* Work to be completed *
Keep the wording of the records intact as you retype them, and omit every image.

***** Supplied material

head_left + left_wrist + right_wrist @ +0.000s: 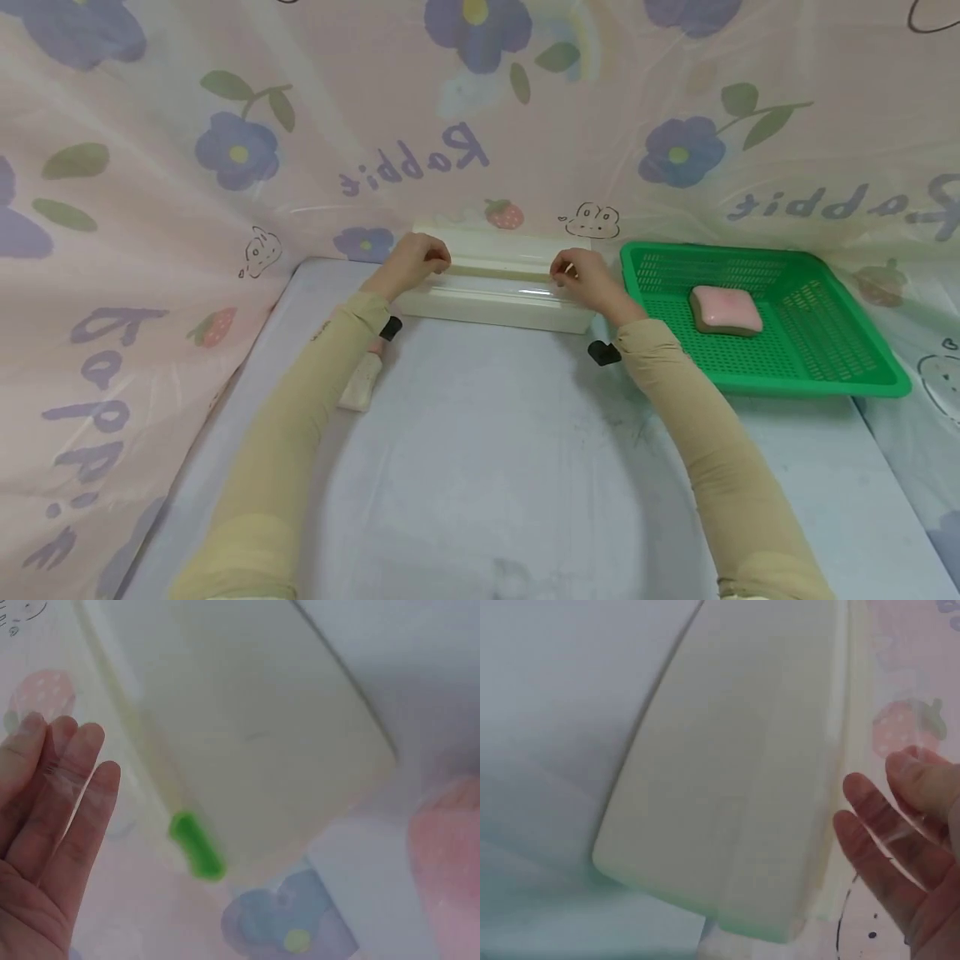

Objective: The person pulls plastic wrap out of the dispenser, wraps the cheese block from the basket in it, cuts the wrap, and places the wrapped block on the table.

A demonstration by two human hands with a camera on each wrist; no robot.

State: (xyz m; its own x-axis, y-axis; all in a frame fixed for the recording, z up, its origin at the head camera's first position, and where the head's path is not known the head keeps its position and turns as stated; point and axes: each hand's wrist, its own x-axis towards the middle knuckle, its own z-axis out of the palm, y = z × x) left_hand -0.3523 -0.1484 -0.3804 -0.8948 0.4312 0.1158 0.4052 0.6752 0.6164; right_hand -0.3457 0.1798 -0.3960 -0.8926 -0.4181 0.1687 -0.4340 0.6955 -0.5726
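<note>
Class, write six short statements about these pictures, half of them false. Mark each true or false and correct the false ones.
1. The green basket stands to the right of the pale box. True.
2. The left hand and the right hand both pinch a clear film. True.
3. The basket is empty. False: a pink-topped sponge lies in it.
4. Both forearms are bare. False: beige sleeves cover them.
5. The right hand is nearer the basket than the left hand. True.
6. Both hands are inside the basket. False: both are at the box.
</note>
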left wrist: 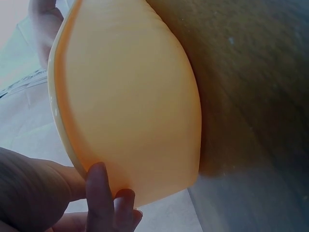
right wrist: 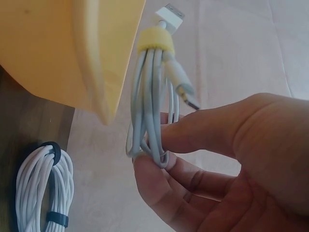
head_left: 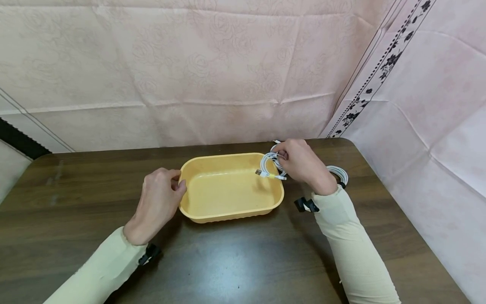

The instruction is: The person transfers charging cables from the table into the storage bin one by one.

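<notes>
A yellow plastic tray (head_left: 229, 216) with rounded corners stands on the table, its inside bare. My left hand (head_left: 159, 200) pinches the rim at the tray's left end; in the left wrist view the fingertips (left wrist: 99, 181) lie against its outer wall. Between thumb and fingers, my right hand (head_left: 303, 164) holds a coiled white USB cable (right wrist: 149, 92) over the tray's back right corner. A yellow tie (right wrist: 155, 40) bundles that coil, and a USB plug (right wrist: 171, 17) and a slimmer connector (right wrist: 178, 77) stick out beside it.
A second white cable coil (head_left: 338, 172), bound with black ties, lies on the table right of the tray, partly behind my right wrist. A white plug end (head_left: 277, 142) shows behind the right hand. Patterned cloth (head_left: 228, 76) hangs along the brown table's (head_left: 235, 261) back edge.
</notes>
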Demonstrator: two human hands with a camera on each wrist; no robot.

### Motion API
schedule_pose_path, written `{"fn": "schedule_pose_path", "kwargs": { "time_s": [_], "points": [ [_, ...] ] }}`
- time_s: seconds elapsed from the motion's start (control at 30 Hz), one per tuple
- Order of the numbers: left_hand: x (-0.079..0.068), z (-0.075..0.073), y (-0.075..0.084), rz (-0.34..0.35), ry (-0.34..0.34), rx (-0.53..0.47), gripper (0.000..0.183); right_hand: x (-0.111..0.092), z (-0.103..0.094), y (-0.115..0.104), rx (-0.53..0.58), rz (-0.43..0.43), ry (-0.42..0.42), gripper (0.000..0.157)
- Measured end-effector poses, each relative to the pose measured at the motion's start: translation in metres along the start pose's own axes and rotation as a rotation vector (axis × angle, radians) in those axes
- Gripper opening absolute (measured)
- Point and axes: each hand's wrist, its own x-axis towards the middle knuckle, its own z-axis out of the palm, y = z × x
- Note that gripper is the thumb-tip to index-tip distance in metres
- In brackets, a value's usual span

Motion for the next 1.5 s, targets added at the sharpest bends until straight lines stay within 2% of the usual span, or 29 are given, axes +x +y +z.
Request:
{"fn": "schedule_pose_path", "kwargs": {
  "time_s": [0.7,1.3,1.5],
  "points": [
    [0.001,-0.001,0.0,0.002,-0.007,-0.004,0.028,0.002,0.006,-0.008,0.016,-0.016,-0.046,0.021],
    [0.001,0.0,0.0,-0.001,-0.005,-0.004,0.028,0.002,0.01,-0.012,0.0,-0.026,-0.042,0.02],
    [0.001,0.0,0.0,-0.004,-0.009,-0.006,0.028,0.003,0.013,-0.014,0.011,-0.058,-0.052,0.018]
  ]
}}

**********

* Result *
head_left + left_wrist + right_wrist @ +0.000s: 

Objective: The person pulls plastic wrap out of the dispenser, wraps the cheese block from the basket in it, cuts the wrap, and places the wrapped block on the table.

A demonstration by two human hands with a camera on each wrist; no robot.

State: (xyz m; its own x-axis, y-axis; all in a frame fixed for the recording, z up, its origin at the head camera's first position, and where the head's path is not known the head keeps its position and turns as stated; point and axes: each hand's wrist, its own x-axis towards the middle knuckle, its own z-axis out of the palm, y = z × x) left_hand -0.3523 -0.1484 -0.3804 -0.8948 0.4312 0.1158 0.4052 0.6752 0.6164; right_hand -0.3457 0.1798 -0.3960 -0.8926 -0.4181 0.1687 -0.4340 0.6955 -0.5726
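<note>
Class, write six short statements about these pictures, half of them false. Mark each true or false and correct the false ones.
1. The green basket stands to the right of the pale box. True.
2. The left hand and the right hand both pinch a clear film. True.
3. The basket is empty. False: a pink-topped sponge lies in it.
4. Both forearms are bare. False: beige sleeves cover them.
5. The right hand is nearer the basket than the left hand. True.
6. Both hands are inside the basket. False: both are at the box.
</note>
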left wrist: 
right wrist: 
head_left: 

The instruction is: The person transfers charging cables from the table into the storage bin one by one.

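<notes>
A yellow plastic tray (head_left: 229, 216) with rounded corners stands on the table, its inside bare. My left hand (head_left: 159, 200) pinches the rim at the tray's left end; in the left wrist view the fingertips (left wrist: 99, 181) lie against its outer wall. Between thumb and fingers, my right hand (head_left: 303, 164) holds a coiled white USB cable (right wrist: 149, 92) over the tray's back right corner. A yellow tie (right wrist: 155, 40) bundles that coil, and a USB plug (right wrist: 171, 17) and a slimmer connector (right wrist: 178, 77) stick out beside it.
A second white cable coil (head_left: 338, 172), bound with black ties, lies on the table right of the tray, partly behind my right wrist. A white plug end (head_left: 277, 142) shows behind the right hand. Patterned cloth (head_left: 228, 76) hangs along the brown table's (head_left: 235, 261) back edge.
</notes>
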Demonstrator: two human hands with a camera on each wrist; no robot.

### Motion API
schedule_pose_path, written `{"fn": "schedule_pose_path", "kwargs": { "time_s": [_], "points": [ [_, ...] ] }}`
- time_s: seconds elapsed from the motion's start (control at 30 Hz), one per tuple
- Order of the numbers: left_hand: x (-0.079..0.068), z (-0.075..0.073), y (-0.075..0.084), rz (-0.34..0.35), ry (-0.34..0.34), rx (-0.53..0.47), gripper (0.000..0.183); right_hand: x (-0.111..0.092), z (-0.103..0.094), y (-0.115..0.104), rx (-0.53..0.58), rz (-0.43..0.43), ry (-0.42..0.42), gripper (0.000..0.157)
- Measured end-effector poses, each relative to the pose measured at the motion's start: translation in metres along the start pose's own axes and rotation as a rotation vector (axis × angle, radians) in those axes
- Gripper opening absolute (measured)
- Point and axes: each hand's wrist, its own x-axis towards the middle knuckle, its own z-axis out of the palm, y = z × x
- Note that gripper is the thumb-tip to index-tip distance in metres
- In brackets, a value's usual span

Motion for the next 1.5 s, targets added at the sharpest bends until straight lines stay within 2% of the usual span, or 29 are given, axes +x +y +z.
Request:
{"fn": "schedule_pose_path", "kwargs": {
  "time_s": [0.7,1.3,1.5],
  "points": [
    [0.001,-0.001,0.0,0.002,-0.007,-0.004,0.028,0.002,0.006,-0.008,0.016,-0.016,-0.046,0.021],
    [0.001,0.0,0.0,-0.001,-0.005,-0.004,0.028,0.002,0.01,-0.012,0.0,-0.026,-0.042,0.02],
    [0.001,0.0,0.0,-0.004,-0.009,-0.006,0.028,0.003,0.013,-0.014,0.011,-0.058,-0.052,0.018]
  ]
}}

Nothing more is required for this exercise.